"""
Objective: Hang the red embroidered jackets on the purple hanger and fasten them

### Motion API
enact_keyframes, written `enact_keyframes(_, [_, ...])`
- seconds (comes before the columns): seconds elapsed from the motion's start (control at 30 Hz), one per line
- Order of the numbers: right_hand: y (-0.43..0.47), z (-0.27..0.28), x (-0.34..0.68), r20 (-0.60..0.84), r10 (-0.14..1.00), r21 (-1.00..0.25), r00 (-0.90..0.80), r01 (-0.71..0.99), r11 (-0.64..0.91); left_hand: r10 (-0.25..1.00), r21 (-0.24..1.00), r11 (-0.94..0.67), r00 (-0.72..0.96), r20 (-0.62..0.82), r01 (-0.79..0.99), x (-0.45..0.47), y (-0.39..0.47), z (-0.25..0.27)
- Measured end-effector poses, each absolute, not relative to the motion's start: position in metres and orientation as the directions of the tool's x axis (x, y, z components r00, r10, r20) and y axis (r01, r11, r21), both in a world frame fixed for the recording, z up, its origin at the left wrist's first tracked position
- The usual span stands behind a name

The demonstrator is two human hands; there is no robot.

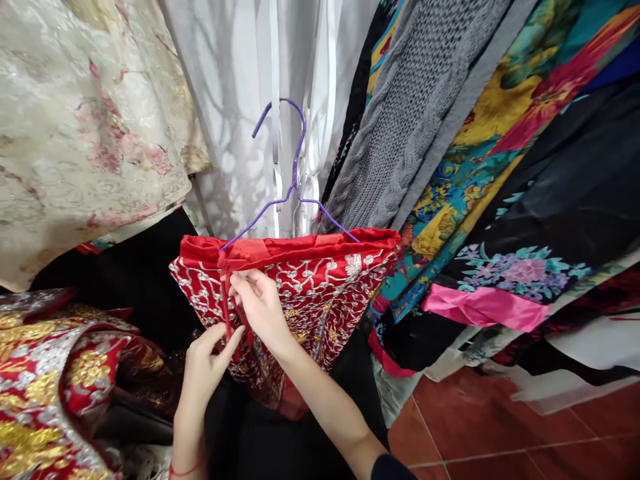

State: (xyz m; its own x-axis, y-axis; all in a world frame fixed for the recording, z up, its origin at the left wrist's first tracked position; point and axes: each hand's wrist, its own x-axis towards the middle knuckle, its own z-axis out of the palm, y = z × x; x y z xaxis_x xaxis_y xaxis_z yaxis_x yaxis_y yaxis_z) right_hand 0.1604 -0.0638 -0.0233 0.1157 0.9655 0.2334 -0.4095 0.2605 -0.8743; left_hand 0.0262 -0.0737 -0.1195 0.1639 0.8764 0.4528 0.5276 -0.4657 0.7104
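Note:
A red skirt [320,283] with silver and gold embroidery hangs on a purple wire hanger [296,167], whose ends go into its red waistband. From the left side of the waistband a thin red tie cord [226,300] dangles. My left hand [207,357] pinches the lower part of the cord between thumb and forefinger. Higher up, my right hand [257,303] is closed on the cord in front of the embroidered cloth, its fingertips close below the waistband.
Cream floral cloth [95,127] hangs at the left, above a red and gold embroidered garment [35,393]. To the right hang a grey cable-knit garment [400,127] and black floral clothing [525,220]. White fabric [235,87] is behind the hanger. Red tiles [475,413] cover the floor.

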Motion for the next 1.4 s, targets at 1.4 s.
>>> enact_keyframes(1.4, [-0.086, -0.12, 0.169, 0.526, 0.831, -0.827, 0.181, 0.336, 0.451, 0.977, 0.985, -0.117, -0.193, 0.091, -0.128, 0.051, -0.061, -0.089])
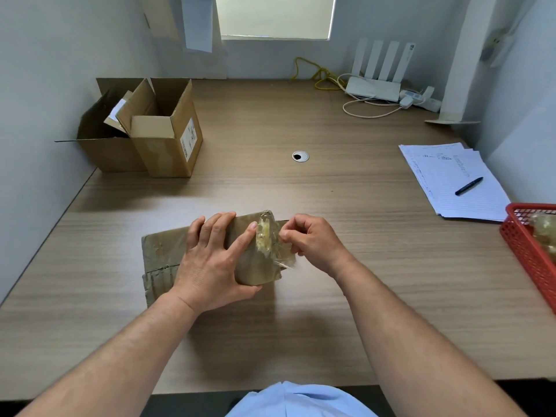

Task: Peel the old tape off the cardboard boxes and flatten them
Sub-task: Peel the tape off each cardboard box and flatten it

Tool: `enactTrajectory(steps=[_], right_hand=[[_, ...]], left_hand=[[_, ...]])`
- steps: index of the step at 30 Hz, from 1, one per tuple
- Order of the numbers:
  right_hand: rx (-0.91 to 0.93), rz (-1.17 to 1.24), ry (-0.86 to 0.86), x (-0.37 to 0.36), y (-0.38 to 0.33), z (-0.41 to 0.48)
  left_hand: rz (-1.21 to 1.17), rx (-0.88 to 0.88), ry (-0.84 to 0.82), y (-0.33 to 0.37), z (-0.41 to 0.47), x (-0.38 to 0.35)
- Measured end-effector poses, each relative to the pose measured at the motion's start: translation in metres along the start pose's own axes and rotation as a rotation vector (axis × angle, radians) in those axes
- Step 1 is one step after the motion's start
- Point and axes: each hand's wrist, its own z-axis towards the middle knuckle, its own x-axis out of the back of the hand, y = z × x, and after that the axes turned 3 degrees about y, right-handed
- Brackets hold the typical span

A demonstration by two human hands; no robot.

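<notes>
Two hands work on one box (162, 254) lying on the table (331, 311) right in front of me. My left hand (210, 260) lies spread flat over the top of the box, palm down, thumb hooked round its near edge and forefinger stretched toward the tape (266, 236). My right hand (313, 239) is just right of the left, its thumb and forefinger closed in a pinch on the tape, the other fingers curled in. The tape is clear, crumpled and yellowish, lifted partly off the right end of the box, standing up between my two hands, with a loose tail hanging over the box's right side. The cardboard left of my left hand looks creased and dented.

Well beyond my left hand, at the far left of the table against the wall, stand two open boxes (162, 136), touching each other, flaps up. Off past my right hand lies a stack of papers (445, 173) with a pen (468, 186) on top. Nearer, at the table's right edge, a red basket (523, 245) holds a wad of used tape (544, 233).
</notes>
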Motion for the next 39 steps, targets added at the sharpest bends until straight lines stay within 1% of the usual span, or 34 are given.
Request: enactTrajectory(steps=[4,6,10,15,18,23,27,28,31,32,35,37,39], right_hand=[[-0.299,0.183,-0.083,-0.005,-0.003,0.0],[-0.341,0.229,-0.124,-0.001,-0.004,0.002],[-0.329,0.293,-0.214,0.008,-0.005,0.006],[-0.319,0.326,-0.224,0.008,-0.006,0.011],[-0.268,0.375,-0.171,0.005,-0.004,0.011],[-0.12,0.467,-0.029,-0.005,0.001,0.011],[-0.07,0.698,0.003,-0.012,0.005,0.009],[-0.046,0.672,0.017,-0.013,0.006,0.01],[0.015,0.405,0.081,-0.011,0.002,0.014],[-0.016,0.396,0.068,-0.009,0.0,0.016],[-0.233,0.585,-0.042,0.0,-0.004,0.018],[-0.277,0.501,-0.112,0.007,-0.006,0.019],[-0.257,0.366,-0.146,0.009,-0.009,0.02]], left_hand=[[-0.003,-0.105,0.085,0.003,-0.008,-0.006],[-0.007,-0.153,0.127,0.005,-0.013,-0.01],[0.01,-0.188,0.154,0.003,-0.016,-0.014],[0.006,-0.197,0.151,-0.001,-0.016,-0.015],[-0.003,-0.2,0.152,-0.002,-0.015,-0.016],[-0.015,-0.198,0.161,-0.005,-0.012,-0.016],[-0.029,-0.185,0.174,-0.007,-0.01,-0.015],[-0.029,-0.182,0.179,-0.007,-0.01,-0.015],[-0.027,-0.16,0.187,-0.009,-0.008,-0.016],[-0.026,-0.153,0.187,-0.01,-0.006,-0.017],[0.001,-0.181,0.151,-0.012,-0.005,-0.02],[0.015,-0.206,0.13,-0.012,-0.008,-0.022],[0.013,-0.213,0.135,-0.012,-0.009,-0.024]])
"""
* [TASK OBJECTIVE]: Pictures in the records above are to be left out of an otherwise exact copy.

* [ANSWER SECTION]:
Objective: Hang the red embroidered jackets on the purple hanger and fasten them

### Motion API
enact_keyframes, written `enact_keyframes(_, [_, ...])`
- seconds (comes before the columns): seconds elapsed from the motion's start (control at 30 Hz), one per line
- Order of the numbers: right_hand: y (-0.43..0.47), z (-0.27..0.28), x (-0.34..0.68), r20 (-0.60..0.84), r10 (-0.14..1.00), r21 (-1.00..0.25), r00 (-0.90..0.80), r01 (-0.71..0.99), r11 (-0.64..0.91); left_hand: r10 (-0.25..1.00), r21 (-0.24..1.00), r11 (-0.94..0.67), r00 (-0.72..0.96), r20 (-0.62..0.82), r01 (-0.79..0.99), x (-0.45..0.47), y (-0.39..0.47), z (-0.25..0.27)
- Measured end-effector poses, each absolute, not relative to the motion's start: position in metres and orientation as the directions of the tool's x axis (x, y, z components r00, r10, r20) and y axis (r01, r11, r21), both in a world frame fixed for the recording, z up, its origin at the left wrist's first tracked position
- The usual span stands behind a name

The demonstrator is two human hands; there is no robot.


State: (xyz m; its own x-axis, y-axis; all in a world frame fixed for the recording, z up, its origin at the left wrist's first tracked position; point and axes: each hand's wrist, its own x-axis towards the middle knuckle, its own z-axis out of the palm, y = z × x; x y z xaxis_x xaxis_y xaxis_z yaxis_x yaxis_y yaxis_z) right_hand 0.1604 -0.0638 -0.0233 0.1157 0.9655 0.2334 -0.4095 0.2605 -0.8743; left_hand 0.0262 -0.0737 -0.1195 0.1639 0.8764 0.4528 0.5276 -0.4657 0.7104
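Note:
A red skirt [320,283] with silver and gold embroidery hangs on a purple wire hanger [296,167], whose ends go into its red waistband. From the left side of the waistband a thin red tie cord [226,300] dangles. My left hand [207,357] pinches the lower part of the cord between thumb and forefinger. Higher up, my right hand [257,303] is closed on the cord in front of the embroidered cloth, its fingertips close below the waistband.
Cream floral cloth [95,127] hangs at the left, above a red and gold embroidered garment [35,393]. To the right hang a grey cable-knit garment [400,127] and black floral clothing [525,220]. White fabric [235,87] is behind the hanger. Red tiles [475,413] cover the floor.
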
Motion for the next 1.4 s, targets at 1.4 s.
>>> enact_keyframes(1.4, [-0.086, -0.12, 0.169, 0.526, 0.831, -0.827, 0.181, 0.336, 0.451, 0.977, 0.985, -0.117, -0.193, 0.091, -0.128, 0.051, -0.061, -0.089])

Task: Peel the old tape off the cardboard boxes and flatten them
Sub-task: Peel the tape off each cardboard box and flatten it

Tool: `enactTrajectory(steps=[_], right_hand=[[_, ...]], left_hand=[[_, ...]])`
- steps: index of the step at 30 Hz, from 1, one per tuple
- Order of the numbers:
  right_hand: rx (-0.91 to 0.93), rz (-1.17 to 1.24), ry (-0.86 to 0.86), x (-0.37 to 0.36), y (-0.38 to 0.33), z (-0.41 to 0.48)
  left_hand: rz (-1.21 to 1.17), rx (-0.88 to 0.88), ry (-0.84 to 0.82), y (-0.33 to 0.37), z (-0.41 to 0.47), x (-0.38 to 0.35)
- Measured end-effector poses, each relative to the pose measured at the motion's start: translation in metres along the start pose's own axes and rotation as a rotation vector (axis × angle, radians) in those axes
- Step 1 is one step after the motion's start
- Point and axes: each hand's wrist, its own z-axis towards the middle knuckle, its own x-axis out of the back of the hand, y = z × x, and after that the axes turned 3 degrees about y, right-handed
- Brackets hold the typical span

A demonstration by two human hands; no robot.

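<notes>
Two hands work on one box (162, 254) lying on the table (331, 311) right in front of me. My left hand (210, 260) lies spread flat over the top of the box, palm down, thumb hooked round its near edge and forefinger stretched toward the tape (266, 236). My right hand (313, 239) is just right of the left, its thumb and forefinger closed in a pinch on the tape, the other fingers curled in. The tape is clear, crumpled and yellowish, lifted partly off the right end of the box, standing up between my two hands, with a loose tail hanging over the box's right side. The cardboard left of my left hand looks creased and dented.

Well beyond my left hand, at the far left of the table against the wall, stand two open boxes (162, 136), touching each other, flaps up. Off past my right hand lies a stack of papers (445, 173) with a pen (468, 186) on top. Nearer, at the table's right edge, a red basket (523, 245) holds a wad of used tape (544, 233).
</notes>
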Motion for the next 39 steps, targets added at the sharpest bends until straight lines stay within 1% of the usual span, or 34 are given.
Request: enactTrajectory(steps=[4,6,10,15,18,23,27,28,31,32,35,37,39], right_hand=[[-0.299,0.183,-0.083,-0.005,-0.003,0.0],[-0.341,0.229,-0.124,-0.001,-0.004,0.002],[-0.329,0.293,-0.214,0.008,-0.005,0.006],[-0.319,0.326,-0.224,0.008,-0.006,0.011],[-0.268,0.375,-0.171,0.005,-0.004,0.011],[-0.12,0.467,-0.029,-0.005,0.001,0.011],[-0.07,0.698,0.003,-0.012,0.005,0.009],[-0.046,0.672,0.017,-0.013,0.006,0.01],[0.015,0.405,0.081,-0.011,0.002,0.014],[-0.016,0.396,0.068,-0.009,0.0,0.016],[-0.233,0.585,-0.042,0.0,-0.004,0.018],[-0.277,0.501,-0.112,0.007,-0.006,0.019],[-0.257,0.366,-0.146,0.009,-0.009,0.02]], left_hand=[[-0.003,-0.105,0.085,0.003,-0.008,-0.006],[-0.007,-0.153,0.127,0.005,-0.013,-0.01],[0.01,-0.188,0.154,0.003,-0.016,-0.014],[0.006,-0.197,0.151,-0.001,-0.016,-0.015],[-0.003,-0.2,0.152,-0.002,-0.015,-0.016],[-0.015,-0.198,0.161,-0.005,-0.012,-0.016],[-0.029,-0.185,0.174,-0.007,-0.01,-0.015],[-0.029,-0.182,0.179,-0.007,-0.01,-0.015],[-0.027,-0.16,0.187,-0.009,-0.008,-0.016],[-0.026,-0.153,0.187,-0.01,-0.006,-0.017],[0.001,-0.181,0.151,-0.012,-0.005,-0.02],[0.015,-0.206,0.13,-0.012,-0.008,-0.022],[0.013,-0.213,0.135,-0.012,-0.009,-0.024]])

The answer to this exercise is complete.